Exercise brief: Every line of the listing below needs to be reproduced exactly.

- - - - - - -

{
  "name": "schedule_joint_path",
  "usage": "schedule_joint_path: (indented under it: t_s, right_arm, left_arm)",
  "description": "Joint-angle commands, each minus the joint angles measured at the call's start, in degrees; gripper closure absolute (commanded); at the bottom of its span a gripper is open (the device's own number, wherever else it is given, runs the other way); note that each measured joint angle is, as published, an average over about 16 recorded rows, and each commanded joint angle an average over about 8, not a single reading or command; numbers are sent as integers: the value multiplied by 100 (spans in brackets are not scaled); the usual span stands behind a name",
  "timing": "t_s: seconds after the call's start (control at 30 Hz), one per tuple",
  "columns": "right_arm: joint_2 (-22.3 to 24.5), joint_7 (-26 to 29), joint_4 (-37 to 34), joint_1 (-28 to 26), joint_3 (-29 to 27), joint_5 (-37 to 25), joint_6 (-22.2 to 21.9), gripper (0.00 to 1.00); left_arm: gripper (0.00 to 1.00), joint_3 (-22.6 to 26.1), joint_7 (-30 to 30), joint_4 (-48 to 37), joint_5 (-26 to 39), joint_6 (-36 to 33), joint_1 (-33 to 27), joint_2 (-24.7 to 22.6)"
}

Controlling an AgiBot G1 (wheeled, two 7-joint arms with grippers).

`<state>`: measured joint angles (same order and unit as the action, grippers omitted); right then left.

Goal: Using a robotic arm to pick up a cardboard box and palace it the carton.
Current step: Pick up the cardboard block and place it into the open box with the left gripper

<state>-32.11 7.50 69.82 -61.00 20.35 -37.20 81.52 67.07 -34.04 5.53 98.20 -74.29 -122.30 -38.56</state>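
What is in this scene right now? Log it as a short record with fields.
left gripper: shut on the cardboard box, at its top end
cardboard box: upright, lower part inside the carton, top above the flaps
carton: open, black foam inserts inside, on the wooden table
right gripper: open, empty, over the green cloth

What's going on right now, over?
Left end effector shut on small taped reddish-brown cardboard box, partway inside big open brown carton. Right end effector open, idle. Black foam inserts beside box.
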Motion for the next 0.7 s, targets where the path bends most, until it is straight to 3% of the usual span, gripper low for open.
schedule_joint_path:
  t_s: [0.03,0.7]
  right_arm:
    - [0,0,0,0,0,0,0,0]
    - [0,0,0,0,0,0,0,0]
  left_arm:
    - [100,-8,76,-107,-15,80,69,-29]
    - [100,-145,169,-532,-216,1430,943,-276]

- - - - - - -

Result:
{
  "name": "schedule_joint_path",
  "usage": "schedule_joint_path: (indented under it: t_s, right_arm, left_arm)",
  "description": "Joint-angle commands, each minus the joint angles measured at the call's start, in degrees; gripper closure absolute (commanded); at the bottom of its span a gripper is open (the device's own number, wherever else it is given, runs the other way); note that each measured joint angle is, as published, an average over about 16 recorded rows, and each commanded joint angle an average over about 8, not a single reading or command; numbers are sent as integers: the value multiplied by 100 (spans in brackets are not scaled); the usual span stands behind a name",
  "timing": "t_s: seconds after the call's start (control at 30 Hz), one per tuple",
  "columns": "right_arm: joint_2 (-22.3 to 24.5), joint_7 (-26 to 29), joint_4 (-37 to 34), joint_1 (-28 to 26), joint_3 (-29 to 27), joint_5 (-37 to 25), joint_6 (-22.2 to 21.9), gripper (0.00 to 1.00); left_arm: gripper (0.00 to 1.00), joint_3 (-22.6 to 26.1), joint_7 (-30 to 30), joint_4 (-48 to 37), joint_5 (-26 to 39), joint_6 (-36 to 33), joint_1 (-33 to 27), joint_2 (-24.7 to 22.6)"
}

Controlling an AgiBot G1 (wheeled, two 7-joint arms with grippers).

`<state>`: measured joint angles (same order and unit as the action, grippers omitted); right then left.

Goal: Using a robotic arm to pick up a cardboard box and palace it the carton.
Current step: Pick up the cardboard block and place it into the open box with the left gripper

<state>-32.11 7.50 69.82 -61.00 20.35 -37.20 81.52 67.07 -34.04 5.53 98.20 -74.29 -122.30 -38.56</state>
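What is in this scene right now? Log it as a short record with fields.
left gripper: shut on the cardboard box, at its top end
cardboard box: upright, lower part inside the carton, top above the flaps
carton: open, black foam inserts inside, on the wooden table
right gripper: open, empty, over the green cloth

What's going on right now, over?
Left end effector shut on small taped reddish-brown cardboard box, partway inside big open brown carton. Right end effector open, idle. Black foam inserts beside box.
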Motion for the next 0.7 s, targets where the path bends most, until it is straight to 3% of the usual span, gripper low for open.
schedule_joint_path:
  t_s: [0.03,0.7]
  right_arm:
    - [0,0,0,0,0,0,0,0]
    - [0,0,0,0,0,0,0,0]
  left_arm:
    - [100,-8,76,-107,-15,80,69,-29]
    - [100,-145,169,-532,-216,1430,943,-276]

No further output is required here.